From the line containing "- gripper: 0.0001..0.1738" down to the line containing "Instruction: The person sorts" in the records below, reproduce every line exactly, ends included, and omit all others.

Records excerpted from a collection
______________________________
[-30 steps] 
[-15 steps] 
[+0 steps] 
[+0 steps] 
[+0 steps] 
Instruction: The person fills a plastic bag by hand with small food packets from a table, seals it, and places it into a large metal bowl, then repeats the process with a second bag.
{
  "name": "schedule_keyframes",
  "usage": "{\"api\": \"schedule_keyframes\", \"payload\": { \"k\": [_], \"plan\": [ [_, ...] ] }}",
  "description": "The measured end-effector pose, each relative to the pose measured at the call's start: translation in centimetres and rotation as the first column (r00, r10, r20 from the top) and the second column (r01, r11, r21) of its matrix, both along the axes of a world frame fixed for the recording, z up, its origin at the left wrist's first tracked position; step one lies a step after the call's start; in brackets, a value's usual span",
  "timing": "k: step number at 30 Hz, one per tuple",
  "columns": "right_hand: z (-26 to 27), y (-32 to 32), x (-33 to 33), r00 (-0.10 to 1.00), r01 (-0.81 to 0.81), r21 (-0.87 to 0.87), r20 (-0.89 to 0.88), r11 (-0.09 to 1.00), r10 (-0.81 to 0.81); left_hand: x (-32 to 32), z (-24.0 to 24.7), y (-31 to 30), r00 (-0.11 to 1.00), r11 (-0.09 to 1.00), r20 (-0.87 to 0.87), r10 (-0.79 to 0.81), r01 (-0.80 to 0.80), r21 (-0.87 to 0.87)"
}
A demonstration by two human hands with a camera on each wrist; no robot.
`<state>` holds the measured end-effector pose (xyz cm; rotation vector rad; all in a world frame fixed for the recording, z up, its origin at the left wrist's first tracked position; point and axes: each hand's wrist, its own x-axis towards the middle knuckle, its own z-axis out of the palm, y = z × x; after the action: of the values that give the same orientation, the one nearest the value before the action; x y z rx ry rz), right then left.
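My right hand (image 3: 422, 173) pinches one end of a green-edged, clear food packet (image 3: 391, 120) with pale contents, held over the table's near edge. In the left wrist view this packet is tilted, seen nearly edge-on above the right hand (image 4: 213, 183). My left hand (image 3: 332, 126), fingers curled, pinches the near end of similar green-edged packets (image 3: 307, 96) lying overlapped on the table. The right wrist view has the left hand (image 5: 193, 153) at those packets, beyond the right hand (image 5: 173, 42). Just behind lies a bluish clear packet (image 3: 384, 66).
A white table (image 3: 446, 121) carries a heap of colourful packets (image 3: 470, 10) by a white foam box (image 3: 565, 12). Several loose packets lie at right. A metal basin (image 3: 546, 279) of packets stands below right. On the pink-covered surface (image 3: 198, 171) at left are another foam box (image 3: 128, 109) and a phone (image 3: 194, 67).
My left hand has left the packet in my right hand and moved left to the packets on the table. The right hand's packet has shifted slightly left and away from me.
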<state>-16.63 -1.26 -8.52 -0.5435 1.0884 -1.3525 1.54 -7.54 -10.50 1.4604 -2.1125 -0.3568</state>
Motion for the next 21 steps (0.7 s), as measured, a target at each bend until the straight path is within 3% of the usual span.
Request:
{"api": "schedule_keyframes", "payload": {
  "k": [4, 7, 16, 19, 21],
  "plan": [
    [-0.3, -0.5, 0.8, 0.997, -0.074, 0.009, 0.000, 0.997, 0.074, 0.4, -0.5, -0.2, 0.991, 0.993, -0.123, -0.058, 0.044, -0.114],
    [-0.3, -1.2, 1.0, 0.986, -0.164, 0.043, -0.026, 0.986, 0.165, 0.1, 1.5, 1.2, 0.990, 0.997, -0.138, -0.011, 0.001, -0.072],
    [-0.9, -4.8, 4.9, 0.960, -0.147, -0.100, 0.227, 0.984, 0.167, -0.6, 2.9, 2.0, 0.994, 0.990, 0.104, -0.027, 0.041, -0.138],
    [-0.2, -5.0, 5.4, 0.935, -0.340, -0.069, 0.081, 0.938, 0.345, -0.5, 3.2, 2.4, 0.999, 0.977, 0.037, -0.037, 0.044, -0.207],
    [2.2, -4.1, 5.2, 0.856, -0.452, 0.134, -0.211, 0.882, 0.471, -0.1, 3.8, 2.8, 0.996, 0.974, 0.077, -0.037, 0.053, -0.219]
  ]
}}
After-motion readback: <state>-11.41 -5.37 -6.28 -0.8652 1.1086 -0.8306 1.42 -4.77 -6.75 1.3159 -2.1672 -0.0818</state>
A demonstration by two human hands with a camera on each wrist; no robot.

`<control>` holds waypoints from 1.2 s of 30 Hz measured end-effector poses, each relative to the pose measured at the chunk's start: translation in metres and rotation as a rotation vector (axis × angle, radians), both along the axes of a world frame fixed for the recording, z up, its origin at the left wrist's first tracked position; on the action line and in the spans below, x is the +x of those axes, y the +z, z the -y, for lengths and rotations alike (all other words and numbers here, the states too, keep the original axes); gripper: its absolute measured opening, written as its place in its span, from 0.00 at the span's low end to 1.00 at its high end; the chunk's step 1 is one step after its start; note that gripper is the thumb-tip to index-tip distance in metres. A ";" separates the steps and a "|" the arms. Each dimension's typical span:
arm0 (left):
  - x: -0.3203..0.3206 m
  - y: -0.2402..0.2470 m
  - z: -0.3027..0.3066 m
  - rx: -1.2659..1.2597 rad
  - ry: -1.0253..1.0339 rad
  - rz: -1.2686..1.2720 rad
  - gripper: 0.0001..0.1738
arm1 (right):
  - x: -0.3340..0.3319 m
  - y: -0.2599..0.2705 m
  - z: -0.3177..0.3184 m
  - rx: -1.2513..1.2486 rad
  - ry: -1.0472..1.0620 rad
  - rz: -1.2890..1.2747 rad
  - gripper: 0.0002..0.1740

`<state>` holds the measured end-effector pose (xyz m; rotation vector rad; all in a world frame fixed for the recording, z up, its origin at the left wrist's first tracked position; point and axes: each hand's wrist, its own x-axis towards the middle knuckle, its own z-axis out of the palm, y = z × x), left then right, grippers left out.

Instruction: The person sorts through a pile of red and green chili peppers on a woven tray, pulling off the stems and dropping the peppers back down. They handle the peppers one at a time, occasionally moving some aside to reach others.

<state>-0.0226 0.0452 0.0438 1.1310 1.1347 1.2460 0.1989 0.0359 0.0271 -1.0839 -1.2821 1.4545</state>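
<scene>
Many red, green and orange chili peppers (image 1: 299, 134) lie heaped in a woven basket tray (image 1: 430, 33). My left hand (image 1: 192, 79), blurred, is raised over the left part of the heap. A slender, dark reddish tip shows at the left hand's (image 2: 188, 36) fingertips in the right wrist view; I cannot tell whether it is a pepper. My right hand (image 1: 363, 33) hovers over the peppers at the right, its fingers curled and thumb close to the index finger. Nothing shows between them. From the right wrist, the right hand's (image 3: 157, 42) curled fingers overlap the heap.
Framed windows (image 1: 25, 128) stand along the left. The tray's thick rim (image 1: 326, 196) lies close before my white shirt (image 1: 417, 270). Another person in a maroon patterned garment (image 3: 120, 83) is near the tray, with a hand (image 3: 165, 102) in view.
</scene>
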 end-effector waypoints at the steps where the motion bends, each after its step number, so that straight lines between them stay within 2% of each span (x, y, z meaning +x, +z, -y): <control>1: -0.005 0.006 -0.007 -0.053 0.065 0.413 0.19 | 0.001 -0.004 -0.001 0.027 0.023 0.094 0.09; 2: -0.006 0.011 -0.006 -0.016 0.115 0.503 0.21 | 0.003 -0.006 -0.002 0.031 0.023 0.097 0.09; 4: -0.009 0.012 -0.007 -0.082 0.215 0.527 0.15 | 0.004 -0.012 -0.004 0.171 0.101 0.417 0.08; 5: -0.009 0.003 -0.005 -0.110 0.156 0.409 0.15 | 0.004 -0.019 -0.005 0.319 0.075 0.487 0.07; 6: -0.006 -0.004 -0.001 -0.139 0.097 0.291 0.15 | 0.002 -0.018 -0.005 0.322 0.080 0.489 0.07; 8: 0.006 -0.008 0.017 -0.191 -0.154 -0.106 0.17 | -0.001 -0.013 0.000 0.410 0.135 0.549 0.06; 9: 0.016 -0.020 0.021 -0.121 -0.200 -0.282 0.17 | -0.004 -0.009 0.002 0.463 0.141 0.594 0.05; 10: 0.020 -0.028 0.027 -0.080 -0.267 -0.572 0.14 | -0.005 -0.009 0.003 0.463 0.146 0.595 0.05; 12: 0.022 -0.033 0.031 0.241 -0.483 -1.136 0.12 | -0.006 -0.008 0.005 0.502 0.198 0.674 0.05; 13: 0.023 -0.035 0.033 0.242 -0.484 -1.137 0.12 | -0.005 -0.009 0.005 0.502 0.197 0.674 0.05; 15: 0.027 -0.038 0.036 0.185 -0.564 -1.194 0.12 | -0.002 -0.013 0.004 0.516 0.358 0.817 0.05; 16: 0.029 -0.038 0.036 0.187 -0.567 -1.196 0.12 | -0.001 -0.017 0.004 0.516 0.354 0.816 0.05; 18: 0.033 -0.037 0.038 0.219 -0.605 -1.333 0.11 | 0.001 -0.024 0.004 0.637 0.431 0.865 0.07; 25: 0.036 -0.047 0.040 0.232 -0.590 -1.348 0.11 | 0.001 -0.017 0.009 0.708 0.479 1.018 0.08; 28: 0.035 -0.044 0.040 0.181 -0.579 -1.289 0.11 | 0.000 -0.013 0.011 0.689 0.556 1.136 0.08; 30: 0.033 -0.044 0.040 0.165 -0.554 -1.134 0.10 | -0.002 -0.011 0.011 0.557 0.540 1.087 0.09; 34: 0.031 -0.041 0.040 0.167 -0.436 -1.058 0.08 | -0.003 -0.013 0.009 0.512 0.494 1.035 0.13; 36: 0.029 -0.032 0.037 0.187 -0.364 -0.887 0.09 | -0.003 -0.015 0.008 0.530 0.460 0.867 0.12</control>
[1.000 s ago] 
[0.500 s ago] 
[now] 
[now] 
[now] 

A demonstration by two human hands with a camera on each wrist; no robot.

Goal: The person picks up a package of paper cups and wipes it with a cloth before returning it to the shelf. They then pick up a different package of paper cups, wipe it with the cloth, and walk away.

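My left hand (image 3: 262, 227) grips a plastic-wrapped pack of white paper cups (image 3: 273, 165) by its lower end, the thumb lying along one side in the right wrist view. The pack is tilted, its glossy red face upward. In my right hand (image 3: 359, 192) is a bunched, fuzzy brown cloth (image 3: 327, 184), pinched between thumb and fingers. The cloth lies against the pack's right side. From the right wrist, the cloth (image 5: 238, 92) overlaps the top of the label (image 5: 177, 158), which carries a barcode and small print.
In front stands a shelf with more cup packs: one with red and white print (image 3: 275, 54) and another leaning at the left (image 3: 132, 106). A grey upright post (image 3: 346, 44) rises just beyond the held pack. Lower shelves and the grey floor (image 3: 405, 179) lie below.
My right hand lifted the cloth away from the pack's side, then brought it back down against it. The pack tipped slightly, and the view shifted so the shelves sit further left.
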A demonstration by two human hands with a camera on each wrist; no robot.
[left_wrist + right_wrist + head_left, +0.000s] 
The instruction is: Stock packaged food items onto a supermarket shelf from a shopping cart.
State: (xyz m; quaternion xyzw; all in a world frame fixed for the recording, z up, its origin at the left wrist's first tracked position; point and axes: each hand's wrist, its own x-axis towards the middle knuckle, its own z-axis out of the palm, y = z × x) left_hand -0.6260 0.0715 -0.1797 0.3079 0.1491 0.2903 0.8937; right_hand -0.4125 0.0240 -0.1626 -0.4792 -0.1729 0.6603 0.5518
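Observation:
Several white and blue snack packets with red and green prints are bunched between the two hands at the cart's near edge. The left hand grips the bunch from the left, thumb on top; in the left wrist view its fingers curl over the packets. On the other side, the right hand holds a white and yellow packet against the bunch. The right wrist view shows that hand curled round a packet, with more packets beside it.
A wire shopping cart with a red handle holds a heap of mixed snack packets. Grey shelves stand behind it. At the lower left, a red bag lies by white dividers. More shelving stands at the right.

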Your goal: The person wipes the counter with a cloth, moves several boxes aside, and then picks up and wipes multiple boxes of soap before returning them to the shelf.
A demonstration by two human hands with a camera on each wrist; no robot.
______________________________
EXERCISE RESPONSE:
  - gripper: 0.0001..0.1738
arm1 (right):
  - x: -0.3340..0.3319 m
  - y: -0.2599..0.2705 m
  - z: -0.3177..0.3184 m
  - rx: -1.2513..1.2486 rad
  - ry: -1.0472..1.0620 rad
  - rz: -1.2890..1.2747 rad
  - gripper: 0.0002..0.1740

`<state>` holds the measured end-effector pose (xyz m; rotation vector rad; all in a world frame fixed for the recording, z up, its origin at the left wrist's first tracked position; point and axes: each hand's wrist, its own x-axis towards the middle knuckle, its own z-axis out of the palm, y = z × x), left then right, grippers left out.

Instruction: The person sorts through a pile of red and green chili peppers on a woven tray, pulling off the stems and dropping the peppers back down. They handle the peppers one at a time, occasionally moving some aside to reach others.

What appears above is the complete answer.